#### WORK TASK
Could you set down the listing below exactly and omit its images?

#### INPUT DATA
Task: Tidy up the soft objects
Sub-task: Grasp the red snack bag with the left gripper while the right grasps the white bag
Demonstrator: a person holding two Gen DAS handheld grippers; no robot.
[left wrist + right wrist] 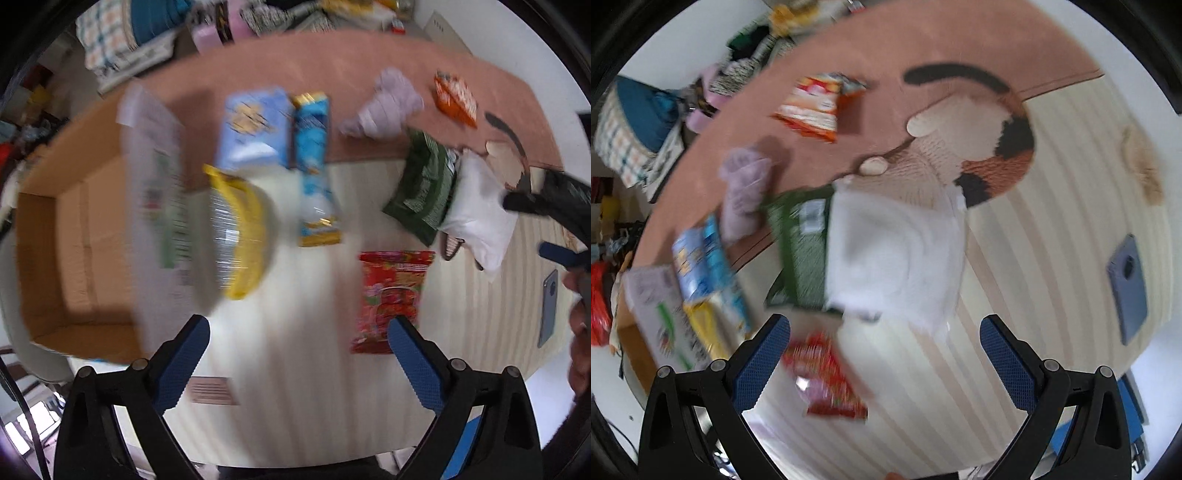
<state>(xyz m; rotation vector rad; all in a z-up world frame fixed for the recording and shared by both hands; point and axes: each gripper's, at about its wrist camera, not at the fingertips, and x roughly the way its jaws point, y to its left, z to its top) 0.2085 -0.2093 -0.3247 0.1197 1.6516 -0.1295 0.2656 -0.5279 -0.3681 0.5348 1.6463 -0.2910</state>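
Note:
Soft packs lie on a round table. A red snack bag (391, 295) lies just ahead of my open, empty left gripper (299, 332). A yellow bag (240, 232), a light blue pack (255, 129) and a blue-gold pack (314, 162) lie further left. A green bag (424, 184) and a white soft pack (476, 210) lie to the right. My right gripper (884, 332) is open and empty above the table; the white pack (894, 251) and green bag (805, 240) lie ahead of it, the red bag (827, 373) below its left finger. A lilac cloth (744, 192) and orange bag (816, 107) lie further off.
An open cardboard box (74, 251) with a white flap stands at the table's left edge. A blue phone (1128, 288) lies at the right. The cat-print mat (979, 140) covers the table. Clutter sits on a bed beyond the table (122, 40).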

#### EXERCISE OUTPUT
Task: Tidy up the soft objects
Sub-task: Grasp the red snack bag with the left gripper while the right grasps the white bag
Demonstrator: a person holding two Gen DAS handheld grippers; no robot.
[left wrist + right wrist] 
<state>(xyz m; rotation vector rad; all in a z-up world frame fixed for the recording and shared by both hands; point and axes: each gripper's, at about its wrist camera, not at the fingertips, and x roughly the way its jaws point, y to its left, z to its top) 0.2085 -0.2093 -0.3247 0.1197 1.6516 -0.1295 0.2656 -0.5279 -0.3681 0.5348 1.6463 -0.2910</state>
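Note:
Soft packs lie on a round table. A red snack bag (391, 295) lies just ahead of my open, empty left gripper (299, 332). A yellow bag (240, 232), a light blue pack (255, 129) and a blue-gold pack (314, 162) lie further left. A green bag (424, 184) and a white soft pack (476, 210) lie to the right. My right gripper (884, 332) is open and empty above the table; the white pack (894, 251) and green bag (805, 240) lie ahead of it, the red bag (827, 373) below its left finger. A lilac cloth (744, 192) and orange bag (816, 107) lie further off.
An open cardboard box (74, 251) with a white flap stands at the table's left edge. A blue phone (1128, 288) lies at the right. The cat-print mat (979, 140) covers the table. Clutter sits on a bed beyond the table (122, 40).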

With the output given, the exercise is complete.